A New US Visa Bond Raises the Cost of Access for African Startups
For African founders and tech professionals, access to the United States is about to become more expensive. Beginning in January 2026, applicants from more than 20 African countries seeking short-term US visas will be required to post a refundable bond as a condition of entry.
The policy, a revival of a US visa bond programme, applies to applicants who already qualify for B1 and B2 business and tourist visas. Under the new rules, travellers must lodge a bond of $5,000, $10,000, or $15,000, which will only be refunded if they leave the US before the expiration of their authorised stay.
Most of the affected countries will see the policy take effect on January 21, 2026.
Who the Policy Applies To
The directive covers a wide range of African countries, including Nigeria, Uganda, Tanzania, Senegal, Côte d’Ivoire, Angola, Zimbabwe, Botswana, Namibia, Malawi, Zambia, The Gambia, Gabon, Benin, Guinea, Guinea-Bissau, Burundi, and Cabo Verde, among others.
Applicants subject to the bond requirement must complete a Department of Homeland Security immigration bond form and make payment through the US Treasury’s online system. Entry into the US will also be restricted to three designated airports: Boston Logan International Airport, John F. Kennedy International Airport in New York, and Washington Dulles International Airport.
While framed as an administrative measure, the directive introduces a new layer of friction for African professionals whose work depends on global mobility.
A Financial Squeeze for Early-Stage Founders
On paper, the policy is designed to reduce visa overstays. In practice, it presents a meaningful financial burden for Africa’s startup ecosystem, one of the continent’s most internationally integrated sectors.
For early-stage startups, where seed funding typically ranges from $50,000 to $250,000, a $10,000 bond represents a significant portion of available capital. In real terms, that amount can equal one to three months of operating runway.
The challenge compounds when startups need to send more than one team member to the US for conferences, accelerator programmes, or investor meetings. Even though the bond is refundable, the temporary freeze on cash can disrupt payroll, product development, and growth plans.
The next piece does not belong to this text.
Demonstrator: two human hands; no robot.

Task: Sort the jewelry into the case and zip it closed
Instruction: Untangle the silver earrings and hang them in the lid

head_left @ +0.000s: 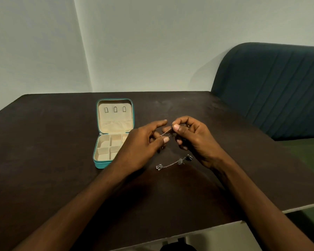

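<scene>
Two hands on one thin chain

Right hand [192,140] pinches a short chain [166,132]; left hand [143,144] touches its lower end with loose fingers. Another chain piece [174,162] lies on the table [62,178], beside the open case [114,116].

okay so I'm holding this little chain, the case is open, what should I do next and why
Probably carry the chain, pinched by your right hand, left to the open case and lower it into a compartment; your left hand touches it, and another chain piece waits on the table.
</scene>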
As a result, mobility may increasingly favour founders with access to international capital, institutional backing, or personal liquidity. Entrepreneurs without these buffers, including many women-led and youth-led startups, could find US travel harder to justify.
Fundraising Becomes More Complicated
The timing of the policy is particularly sensitive. The United States remains one of the most important sources of venture capital for African startups. In recent years, US-linked funds have participated in more than a third of major venture deals on the continent.
Despite the rise of remote pitching, in-person engagement continues to play a critical role in fundraising, especially during due diligence. Investor trust is often built through repeated, face-to-face interactions, particularly in a global funding environment that has grown more cautious.
By adding a financial gate to travel, the visa bond risks widening the gap between founders with established US networks and those still trying to build them. Access, rather than traction or product quality, could become the deciding factor in who gets funded.
Accelerators and the Silicon Valley Pipeline
Accelerator programmes have long served as a bridge between African startups and Silicon Valley. Many of these programmes rely on in-person residencies that require founders to spend several weeks in the US.
The new bond requirement may force accelerators to rethink how many African founders they invite for physical programmes. Some may reduce in-person slots or shift more activities online, potentially weakening one of the most effective pathways African startups have used to integrate into global tech networks.
Although the policy is presented as a response to immigration compliance concerns, its effects extend well beyond tourism and casual travel.
Read More: Google and Apple Warn Visa-Dependent Employees Against International Travel
Mobility as a Competitive Advantage
For Africa’s tech ecosystem, mobility is not a luxury. It is a strategic asset. Capital, partnerships, and market access are often unlocked through physical presence, not just pitch decks and video calls.
By increasing the cost of that presence, the US visa bond introduces a new barrier at a time when African startups are already navigating tighter funding conditions and rising operational costs. The risk is not just fewer trips to Silicon Valley but a slower flow of ideas, capital, and opportunity in both directions.
As the global tech economy becomes more fragmented, policies that restrict movement may end up shaping who gets to participate and who gets left behind.